Rust-Oleum Rusty Metal Primer! 

It's great stuff. Use the old oil based system it will be the 7700 series (7769 for rusty metal) in consumer and professional grade.

I know you guys think Rust-Oleum is just a DIY brand, but we make quality products and back them up. There is a reason why we virtually control the DTM market... it's because we're the best at it.


----------



## CApainter (Jun 29, 2007)

I've used Ben Moores rust converter prior to painting with an acrylic primer and finish.

Do you have any concerns of the alkyd fading and chalking from the UVR's?

As I understand it, the only solvent borne coatings that hold up in color and sheen are the two component polyurethanes.

Then again, it's just a mail box.


----------



## Dave Mac (May 4, 2007)

Hammerite makes a paint you can paint directly over rust and it wont came through. I still would wire brush it. IMO hammerite satin self priming two coats and that mailbox will be gold for many years. 

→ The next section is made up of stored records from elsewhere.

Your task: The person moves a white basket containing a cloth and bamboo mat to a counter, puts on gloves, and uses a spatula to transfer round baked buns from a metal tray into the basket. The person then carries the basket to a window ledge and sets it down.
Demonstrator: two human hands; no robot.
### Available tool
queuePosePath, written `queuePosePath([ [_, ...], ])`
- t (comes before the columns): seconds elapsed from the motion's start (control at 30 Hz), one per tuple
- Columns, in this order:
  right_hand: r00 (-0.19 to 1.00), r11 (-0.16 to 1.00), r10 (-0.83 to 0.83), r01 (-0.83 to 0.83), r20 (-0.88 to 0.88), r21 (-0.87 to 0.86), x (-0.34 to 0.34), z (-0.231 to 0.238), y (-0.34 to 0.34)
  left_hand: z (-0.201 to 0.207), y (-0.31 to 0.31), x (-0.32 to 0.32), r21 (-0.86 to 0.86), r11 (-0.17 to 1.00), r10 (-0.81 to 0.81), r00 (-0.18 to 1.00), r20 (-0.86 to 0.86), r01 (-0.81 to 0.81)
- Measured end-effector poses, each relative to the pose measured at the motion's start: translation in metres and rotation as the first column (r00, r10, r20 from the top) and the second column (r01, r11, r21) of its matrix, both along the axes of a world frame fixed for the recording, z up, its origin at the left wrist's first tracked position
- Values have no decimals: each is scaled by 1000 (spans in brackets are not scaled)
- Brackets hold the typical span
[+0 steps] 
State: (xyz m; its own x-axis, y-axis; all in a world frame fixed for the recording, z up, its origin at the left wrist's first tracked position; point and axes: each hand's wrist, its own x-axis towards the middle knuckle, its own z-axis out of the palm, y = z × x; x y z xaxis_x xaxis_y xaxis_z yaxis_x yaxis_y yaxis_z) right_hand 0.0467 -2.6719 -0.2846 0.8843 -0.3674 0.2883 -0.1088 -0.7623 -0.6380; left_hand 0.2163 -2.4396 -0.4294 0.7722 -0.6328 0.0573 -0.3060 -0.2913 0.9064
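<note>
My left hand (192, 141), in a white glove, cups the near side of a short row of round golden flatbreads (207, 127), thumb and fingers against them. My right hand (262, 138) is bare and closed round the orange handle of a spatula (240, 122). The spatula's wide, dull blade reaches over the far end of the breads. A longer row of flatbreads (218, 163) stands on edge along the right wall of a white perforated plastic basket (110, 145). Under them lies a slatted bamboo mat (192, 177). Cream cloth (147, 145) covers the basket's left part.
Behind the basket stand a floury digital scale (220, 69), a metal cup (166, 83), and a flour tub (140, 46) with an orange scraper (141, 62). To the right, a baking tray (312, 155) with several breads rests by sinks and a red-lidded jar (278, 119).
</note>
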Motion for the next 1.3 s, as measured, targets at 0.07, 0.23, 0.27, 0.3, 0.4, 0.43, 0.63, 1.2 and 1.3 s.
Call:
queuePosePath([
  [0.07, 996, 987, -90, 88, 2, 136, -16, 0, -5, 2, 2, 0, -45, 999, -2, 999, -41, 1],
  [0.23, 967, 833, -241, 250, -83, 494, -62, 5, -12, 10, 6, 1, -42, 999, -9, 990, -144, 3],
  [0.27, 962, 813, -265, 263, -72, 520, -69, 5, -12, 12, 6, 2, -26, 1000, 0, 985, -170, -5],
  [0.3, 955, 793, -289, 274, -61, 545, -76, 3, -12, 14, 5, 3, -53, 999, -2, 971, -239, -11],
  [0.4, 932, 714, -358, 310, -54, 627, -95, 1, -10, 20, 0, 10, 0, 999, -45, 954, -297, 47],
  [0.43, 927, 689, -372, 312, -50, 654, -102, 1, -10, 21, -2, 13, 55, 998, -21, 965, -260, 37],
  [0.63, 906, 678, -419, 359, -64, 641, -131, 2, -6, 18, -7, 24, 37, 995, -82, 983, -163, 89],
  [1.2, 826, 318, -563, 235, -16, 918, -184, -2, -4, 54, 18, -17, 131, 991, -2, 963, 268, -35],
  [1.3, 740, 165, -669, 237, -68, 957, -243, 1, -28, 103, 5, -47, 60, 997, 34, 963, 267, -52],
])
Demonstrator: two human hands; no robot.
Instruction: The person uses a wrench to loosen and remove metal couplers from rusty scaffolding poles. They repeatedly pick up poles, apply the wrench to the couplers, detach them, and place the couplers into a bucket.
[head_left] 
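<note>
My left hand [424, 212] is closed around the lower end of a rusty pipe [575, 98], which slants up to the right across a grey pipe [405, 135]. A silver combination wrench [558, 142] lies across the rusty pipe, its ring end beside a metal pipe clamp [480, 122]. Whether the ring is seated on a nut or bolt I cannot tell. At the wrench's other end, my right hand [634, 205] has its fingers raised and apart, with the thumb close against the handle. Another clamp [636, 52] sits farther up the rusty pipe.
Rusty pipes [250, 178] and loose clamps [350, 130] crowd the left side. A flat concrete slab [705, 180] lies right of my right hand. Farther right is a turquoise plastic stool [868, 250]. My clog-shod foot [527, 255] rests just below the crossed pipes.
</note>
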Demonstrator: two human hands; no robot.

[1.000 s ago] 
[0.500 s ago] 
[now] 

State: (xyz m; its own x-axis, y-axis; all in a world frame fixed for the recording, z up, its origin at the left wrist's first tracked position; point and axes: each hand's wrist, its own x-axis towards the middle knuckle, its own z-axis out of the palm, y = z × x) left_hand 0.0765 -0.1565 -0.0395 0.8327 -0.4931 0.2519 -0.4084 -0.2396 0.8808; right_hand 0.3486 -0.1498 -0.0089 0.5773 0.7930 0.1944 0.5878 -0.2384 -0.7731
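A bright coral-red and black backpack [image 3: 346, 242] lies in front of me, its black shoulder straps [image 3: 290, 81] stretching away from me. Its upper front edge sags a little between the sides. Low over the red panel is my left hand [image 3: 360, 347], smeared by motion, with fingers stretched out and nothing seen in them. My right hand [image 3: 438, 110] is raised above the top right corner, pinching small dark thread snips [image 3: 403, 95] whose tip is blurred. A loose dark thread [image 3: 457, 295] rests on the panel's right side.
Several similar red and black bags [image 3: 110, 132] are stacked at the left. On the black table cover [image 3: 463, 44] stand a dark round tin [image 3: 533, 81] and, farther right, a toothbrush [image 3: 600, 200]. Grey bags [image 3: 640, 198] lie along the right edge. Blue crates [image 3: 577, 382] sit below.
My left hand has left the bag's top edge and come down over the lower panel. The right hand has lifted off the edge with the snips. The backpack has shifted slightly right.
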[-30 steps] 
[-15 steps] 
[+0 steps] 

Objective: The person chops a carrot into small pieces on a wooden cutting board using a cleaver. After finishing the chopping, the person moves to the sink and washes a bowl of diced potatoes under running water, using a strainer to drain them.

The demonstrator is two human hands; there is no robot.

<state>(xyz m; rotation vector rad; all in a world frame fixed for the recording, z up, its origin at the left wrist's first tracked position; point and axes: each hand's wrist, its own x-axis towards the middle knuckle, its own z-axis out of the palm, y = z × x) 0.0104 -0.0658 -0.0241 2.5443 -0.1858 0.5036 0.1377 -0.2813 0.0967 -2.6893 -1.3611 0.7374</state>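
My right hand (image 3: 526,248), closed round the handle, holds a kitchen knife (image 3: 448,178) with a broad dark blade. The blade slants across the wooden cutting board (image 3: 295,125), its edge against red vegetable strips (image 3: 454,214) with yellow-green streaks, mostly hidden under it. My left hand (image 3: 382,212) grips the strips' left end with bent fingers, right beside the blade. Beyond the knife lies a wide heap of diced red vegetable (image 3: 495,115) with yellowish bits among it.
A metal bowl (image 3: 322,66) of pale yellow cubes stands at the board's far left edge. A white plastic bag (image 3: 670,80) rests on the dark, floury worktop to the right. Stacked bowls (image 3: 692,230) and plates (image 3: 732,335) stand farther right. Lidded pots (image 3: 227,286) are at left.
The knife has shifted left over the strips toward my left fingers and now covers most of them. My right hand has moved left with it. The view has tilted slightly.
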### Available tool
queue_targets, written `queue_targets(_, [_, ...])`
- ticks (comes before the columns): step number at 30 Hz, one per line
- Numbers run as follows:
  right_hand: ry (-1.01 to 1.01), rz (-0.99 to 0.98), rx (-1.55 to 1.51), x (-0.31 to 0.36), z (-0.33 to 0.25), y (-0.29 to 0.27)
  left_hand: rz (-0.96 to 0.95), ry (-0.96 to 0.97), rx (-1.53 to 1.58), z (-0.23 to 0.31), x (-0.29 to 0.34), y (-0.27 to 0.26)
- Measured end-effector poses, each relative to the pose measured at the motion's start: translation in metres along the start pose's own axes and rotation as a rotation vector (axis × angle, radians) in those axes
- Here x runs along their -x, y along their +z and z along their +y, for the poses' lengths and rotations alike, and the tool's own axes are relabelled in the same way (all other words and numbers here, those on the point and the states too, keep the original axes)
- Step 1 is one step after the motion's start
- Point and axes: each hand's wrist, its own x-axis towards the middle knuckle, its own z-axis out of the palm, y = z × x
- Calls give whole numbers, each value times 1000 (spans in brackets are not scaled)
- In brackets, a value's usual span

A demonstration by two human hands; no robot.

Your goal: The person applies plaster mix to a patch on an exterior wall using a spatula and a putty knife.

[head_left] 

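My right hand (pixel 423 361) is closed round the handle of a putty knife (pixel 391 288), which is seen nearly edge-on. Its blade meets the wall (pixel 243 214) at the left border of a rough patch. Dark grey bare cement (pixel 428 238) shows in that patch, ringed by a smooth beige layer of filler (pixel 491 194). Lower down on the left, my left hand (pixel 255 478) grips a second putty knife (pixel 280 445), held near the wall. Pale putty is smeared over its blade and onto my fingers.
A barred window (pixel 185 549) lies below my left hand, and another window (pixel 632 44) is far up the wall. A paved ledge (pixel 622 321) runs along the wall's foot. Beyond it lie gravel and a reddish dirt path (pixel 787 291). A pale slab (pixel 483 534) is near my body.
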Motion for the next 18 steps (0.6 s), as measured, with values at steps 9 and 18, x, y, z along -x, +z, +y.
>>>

I like the other products mentioned as well.

ps
Prowall, I hope your doing that for free, we got to look after our parents in their golden years


----------



## Primer Guy (Apr 20, 2007)

If you don't want to do it again in a couple of years use XIM 360 rust preventative primer. A true industrial grade product and available in an aerosol.


----------



## Rustbuster (Mar 25, 2008)

Is this in an area where dogs will be lifting their legs on it? If so give it a good fresh water rinse to try and remove soluable salts before priming.


----------



## ewingpainting.net (Jun 2, 2008)

I use a product called Metal prime from Vista Paints, The red oxidize version. But you probably don't have a Vista around you. I have also used the Rust-Oleum Hard Hat primer. I had to use it on a water fountain and was shaking in my boots because I need a submergable product. But the contractor wasn't giving me much time to order the proper primer. Here we are 3 month and still driven by every time I get the chance and it hanging on pretty good. I do a scratch test ever now and then, nothing comes off.


----------



## Formulator (May 28, 2008)

ewingpainting.net said:


> I use a product called Metal prime from Vista Paints, The red oxidize version. But you probably don't have a Vista around you. I have also used the Rust-Oleum Hard Hat primer. I had to use it on a water fountain and was shaking in my boots because I need a submergable product. But the contractor wasn't giving me much time to order the proper primer. Here we are 3 month and still driven by every time I get the chance and it hanging on pretty good. I do a scratch test ever now and then, nothing comes off.


 
Ewing! You are in Cali, right? And you are a "green" painter? You interested in any 50 voc DTM paint?


----------



## ewingpainting.net (Jun 2, 2008)

Formulator said:


> Ewing! You are in Cali, right? And you are a "green" painter? You interested in any 50 voc DTM paint?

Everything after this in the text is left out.